高度成長期やバブル期の時代に、今では信じられないような価格の土地を高値づかみしてしまい、値段が暴落した現実を受け入れられず手放せない、というストーリーも考えられるかもしれない。しかし、僕が実際に会って話した分譲地の所有者の多くは、購入者本人であれ相続人であれ、高値で売れることなどまったく期待しておらず、手放せるのであればタダでも構わないと考えていた。
ところが、どんな形であろうと、専門の業者に依頼すればタダで済むことはないし、不動産に関心がなければ、その専門業者を探し当てることも困難である。多くの所有者は欲をかいているのではなく、自分の土地をどうすればよいのかもわからず持て余しているのであって、ともすれば、それが一部の悪徳業者につけ入られる隙を与えているのである。

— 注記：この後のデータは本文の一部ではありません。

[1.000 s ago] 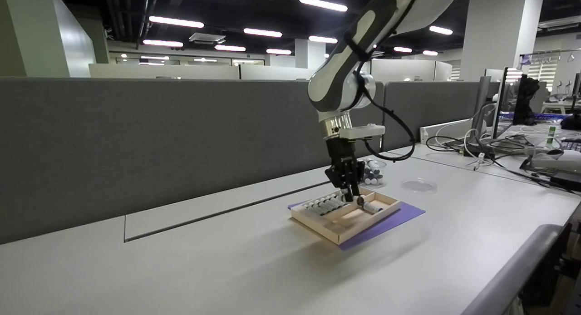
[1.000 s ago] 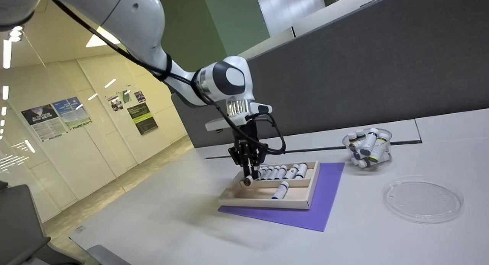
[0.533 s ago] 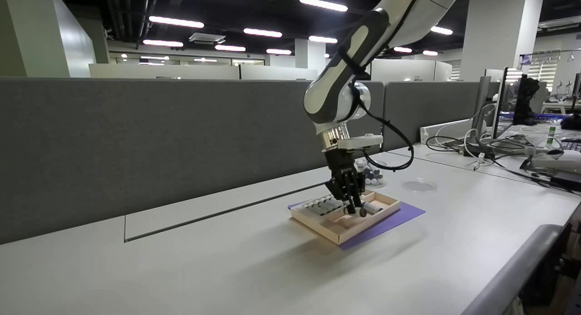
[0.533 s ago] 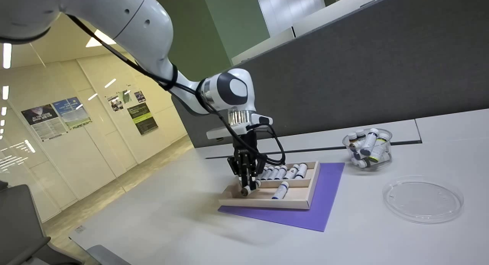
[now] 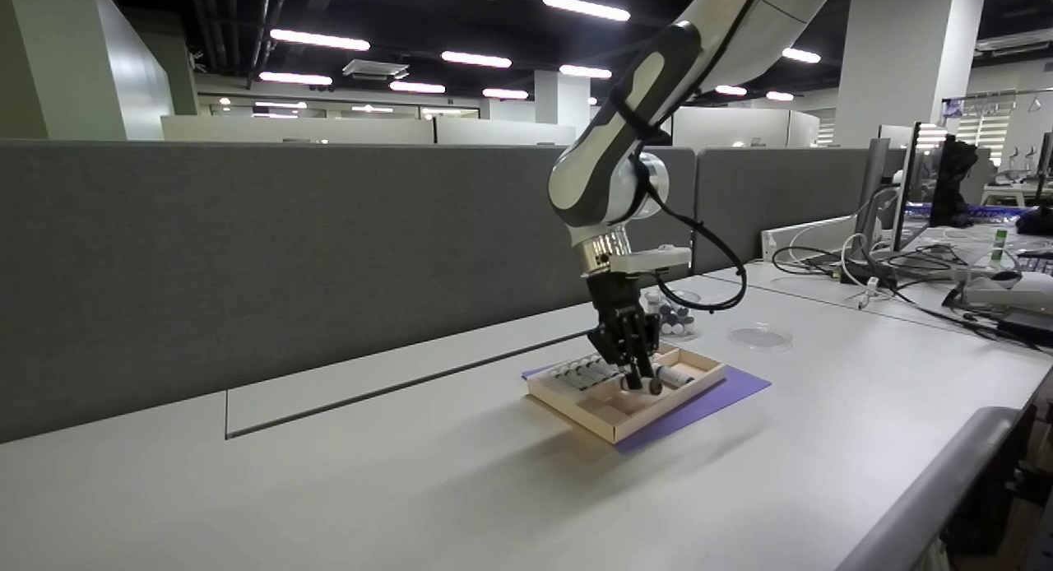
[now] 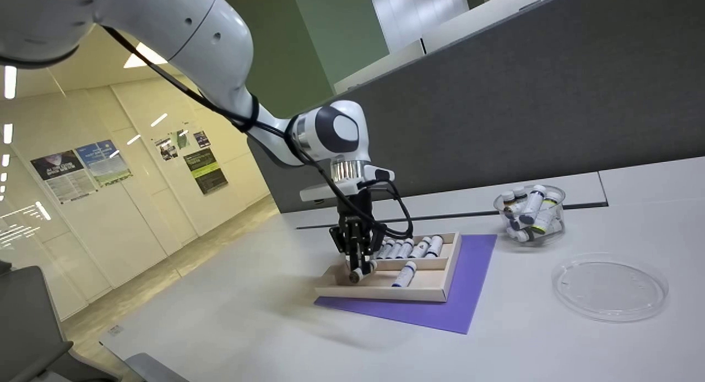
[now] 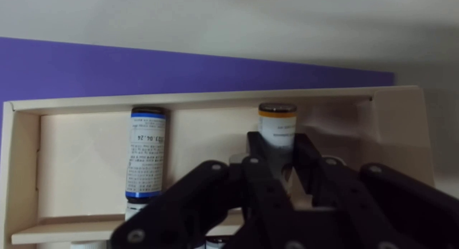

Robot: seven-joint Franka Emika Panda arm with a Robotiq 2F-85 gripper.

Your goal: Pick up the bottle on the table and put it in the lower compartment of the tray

僕は分譲地の話が専門だが、現代の日本において、値段がつけられず、処分が困難になっている不動産は分譲地に限らない。地方や田舎の古い空き家、手入れされなくなった農地や山林、老朽化が進んだマンションなど、今や所有者側がお金を払って手放す「負動産」は枚挙にいとまがない。ある程度の金銭的負担はやむを得ないにせよ、もう少し処分の手段が広く周知されない限り、行き場もなく放置されてしまう「負動産」は、ますます増加していくことになるだろう。